Return every line of the listing that includes the string "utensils".

-*-

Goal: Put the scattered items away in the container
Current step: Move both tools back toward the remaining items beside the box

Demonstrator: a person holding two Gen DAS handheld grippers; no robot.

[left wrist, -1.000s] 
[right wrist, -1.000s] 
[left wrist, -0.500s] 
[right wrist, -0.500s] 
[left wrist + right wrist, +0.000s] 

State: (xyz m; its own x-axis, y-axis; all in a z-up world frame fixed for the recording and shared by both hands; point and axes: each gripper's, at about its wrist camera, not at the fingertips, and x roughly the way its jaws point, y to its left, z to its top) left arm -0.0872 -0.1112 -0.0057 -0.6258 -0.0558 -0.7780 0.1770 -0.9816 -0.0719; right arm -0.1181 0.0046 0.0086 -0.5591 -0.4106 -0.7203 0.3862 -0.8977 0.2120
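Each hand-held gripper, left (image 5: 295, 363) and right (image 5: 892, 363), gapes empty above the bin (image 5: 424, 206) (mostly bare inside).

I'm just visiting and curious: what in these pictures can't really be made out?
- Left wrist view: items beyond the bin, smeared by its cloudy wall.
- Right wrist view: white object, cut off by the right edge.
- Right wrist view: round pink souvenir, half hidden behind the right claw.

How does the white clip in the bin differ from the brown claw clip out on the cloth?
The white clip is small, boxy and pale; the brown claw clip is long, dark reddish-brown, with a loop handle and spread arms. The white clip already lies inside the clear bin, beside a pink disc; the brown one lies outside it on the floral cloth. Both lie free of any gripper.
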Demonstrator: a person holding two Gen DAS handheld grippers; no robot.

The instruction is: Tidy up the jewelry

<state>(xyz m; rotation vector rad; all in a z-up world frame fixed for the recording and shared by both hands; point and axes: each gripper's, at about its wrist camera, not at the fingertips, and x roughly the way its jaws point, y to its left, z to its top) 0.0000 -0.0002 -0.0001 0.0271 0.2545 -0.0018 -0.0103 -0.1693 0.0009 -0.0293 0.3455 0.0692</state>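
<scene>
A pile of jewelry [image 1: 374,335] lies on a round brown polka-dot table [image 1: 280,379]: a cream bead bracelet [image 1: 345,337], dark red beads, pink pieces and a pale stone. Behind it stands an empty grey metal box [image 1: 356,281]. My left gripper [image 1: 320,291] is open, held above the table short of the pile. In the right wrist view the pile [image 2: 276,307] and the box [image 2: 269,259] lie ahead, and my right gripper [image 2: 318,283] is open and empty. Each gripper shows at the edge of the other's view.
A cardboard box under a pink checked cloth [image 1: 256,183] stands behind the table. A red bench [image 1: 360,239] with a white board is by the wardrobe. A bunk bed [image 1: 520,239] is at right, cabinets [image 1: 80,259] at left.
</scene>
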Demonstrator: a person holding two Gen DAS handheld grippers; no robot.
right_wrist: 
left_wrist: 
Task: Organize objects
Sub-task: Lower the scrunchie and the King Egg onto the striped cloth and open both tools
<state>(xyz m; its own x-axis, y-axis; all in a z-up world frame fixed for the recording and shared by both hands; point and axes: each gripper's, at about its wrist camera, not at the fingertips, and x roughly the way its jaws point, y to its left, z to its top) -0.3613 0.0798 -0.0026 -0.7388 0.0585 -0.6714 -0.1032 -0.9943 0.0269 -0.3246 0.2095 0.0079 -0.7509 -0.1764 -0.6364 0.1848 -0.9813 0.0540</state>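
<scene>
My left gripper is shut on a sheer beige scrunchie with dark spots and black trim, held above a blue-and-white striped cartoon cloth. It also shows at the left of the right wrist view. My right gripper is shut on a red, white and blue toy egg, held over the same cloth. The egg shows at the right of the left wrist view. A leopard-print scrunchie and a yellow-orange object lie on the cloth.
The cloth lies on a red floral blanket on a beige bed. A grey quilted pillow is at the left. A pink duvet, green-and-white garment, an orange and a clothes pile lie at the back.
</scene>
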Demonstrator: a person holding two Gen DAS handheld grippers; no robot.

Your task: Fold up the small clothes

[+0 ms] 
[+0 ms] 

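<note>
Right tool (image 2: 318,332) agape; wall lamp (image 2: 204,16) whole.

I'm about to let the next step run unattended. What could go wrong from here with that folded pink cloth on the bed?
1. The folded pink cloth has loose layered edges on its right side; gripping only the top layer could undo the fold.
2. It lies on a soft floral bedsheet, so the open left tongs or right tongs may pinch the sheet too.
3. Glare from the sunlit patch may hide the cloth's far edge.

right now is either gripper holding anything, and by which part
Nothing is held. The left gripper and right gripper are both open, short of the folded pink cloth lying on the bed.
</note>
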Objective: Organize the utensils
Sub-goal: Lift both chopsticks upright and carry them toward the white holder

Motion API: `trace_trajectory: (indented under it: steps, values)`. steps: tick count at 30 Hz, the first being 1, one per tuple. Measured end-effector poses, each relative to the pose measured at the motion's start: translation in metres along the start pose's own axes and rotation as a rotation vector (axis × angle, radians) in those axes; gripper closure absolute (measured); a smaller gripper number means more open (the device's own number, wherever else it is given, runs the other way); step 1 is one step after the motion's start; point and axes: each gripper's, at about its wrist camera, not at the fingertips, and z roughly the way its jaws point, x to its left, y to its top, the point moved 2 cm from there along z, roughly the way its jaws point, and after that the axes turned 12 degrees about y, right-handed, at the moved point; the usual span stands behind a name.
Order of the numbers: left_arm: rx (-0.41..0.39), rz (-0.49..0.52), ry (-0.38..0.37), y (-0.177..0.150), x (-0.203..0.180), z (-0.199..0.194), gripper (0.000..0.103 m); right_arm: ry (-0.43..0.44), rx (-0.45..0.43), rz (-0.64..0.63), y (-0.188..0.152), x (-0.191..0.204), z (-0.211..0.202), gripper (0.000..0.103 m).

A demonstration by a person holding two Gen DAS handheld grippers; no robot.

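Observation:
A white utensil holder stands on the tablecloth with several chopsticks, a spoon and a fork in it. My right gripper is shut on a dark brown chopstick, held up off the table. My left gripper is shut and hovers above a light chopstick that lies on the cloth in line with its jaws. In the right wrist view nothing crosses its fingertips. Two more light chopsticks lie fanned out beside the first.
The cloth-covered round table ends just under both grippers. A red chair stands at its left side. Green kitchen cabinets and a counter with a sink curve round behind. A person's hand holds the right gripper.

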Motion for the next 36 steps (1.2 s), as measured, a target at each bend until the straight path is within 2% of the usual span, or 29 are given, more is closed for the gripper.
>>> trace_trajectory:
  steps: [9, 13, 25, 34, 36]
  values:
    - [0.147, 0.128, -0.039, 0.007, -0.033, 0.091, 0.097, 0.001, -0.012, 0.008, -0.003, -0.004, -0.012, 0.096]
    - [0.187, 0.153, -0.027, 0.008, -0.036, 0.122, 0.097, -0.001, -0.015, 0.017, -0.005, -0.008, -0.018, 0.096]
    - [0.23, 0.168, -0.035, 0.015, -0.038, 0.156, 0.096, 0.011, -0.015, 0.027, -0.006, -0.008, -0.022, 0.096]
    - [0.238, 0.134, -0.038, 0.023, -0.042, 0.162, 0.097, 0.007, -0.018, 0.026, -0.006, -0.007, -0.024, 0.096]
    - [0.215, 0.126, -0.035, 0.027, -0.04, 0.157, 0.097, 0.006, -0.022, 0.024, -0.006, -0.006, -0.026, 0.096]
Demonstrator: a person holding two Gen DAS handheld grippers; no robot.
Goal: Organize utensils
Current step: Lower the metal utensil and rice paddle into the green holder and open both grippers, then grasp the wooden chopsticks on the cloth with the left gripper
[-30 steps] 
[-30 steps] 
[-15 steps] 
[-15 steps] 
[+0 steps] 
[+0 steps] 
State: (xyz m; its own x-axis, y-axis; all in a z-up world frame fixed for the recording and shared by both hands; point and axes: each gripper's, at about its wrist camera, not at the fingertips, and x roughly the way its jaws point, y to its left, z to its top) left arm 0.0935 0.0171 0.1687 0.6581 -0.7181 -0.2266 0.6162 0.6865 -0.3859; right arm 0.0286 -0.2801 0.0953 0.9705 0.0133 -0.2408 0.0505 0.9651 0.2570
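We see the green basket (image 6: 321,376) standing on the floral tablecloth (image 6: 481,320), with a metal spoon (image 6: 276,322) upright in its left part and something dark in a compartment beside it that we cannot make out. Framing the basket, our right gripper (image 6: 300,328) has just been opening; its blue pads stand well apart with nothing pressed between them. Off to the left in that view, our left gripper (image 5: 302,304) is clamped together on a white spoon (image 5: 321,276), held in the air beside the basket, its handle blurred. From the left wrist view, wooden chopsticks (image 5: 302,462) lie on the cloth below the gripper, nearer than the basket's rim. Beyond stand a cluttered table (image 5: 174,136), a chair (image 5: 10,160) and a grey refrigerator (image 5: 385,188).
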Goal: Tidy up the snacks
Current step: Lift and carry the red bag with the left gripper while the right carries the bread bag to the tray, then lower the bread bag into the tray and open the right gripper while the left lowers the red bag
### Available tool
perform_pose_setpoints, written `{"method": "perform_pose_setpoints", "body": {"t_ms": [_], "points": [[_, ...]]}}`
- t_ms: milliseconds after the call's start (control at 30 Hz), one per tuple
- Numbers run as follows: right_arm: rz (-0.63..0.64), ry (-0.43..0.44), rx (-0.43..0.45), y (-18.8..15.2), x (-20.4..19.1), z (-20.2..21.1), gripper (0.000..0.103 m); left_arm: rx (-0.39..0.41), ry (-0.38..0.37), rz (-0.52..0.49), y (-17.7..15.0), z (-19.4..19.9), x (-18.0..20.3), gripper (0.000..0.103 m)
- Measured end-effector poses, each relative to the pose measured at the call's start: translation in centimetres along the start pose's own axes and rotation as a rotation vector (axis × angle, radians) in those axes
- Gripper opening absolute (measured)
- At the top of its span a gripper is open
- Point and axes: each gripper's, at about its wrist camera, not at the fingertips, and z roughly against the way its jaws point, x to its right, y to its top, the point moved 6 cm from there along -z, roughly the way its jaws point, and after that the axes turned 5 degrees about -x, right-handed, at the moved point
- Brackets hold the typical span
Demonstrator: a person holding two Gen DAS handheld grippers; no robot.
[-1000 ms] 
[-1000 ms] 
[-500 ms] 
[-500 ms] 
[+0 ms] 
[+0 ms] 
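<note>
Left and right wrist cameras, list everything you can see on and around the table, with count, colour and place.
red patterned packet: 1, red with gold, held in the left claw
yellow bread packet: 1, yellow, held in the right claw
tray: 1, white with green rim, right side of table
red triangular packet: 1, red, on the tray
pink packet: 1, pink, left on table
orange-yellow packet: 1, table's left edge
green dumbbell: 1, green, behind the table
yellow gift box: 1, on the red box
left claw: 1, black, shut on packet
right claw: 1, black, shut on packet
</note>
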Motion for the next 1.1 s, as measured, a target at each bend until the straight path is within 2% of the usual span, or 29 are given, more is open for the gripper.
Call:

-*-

Response =
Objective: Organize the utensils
Goal: Organize utensils

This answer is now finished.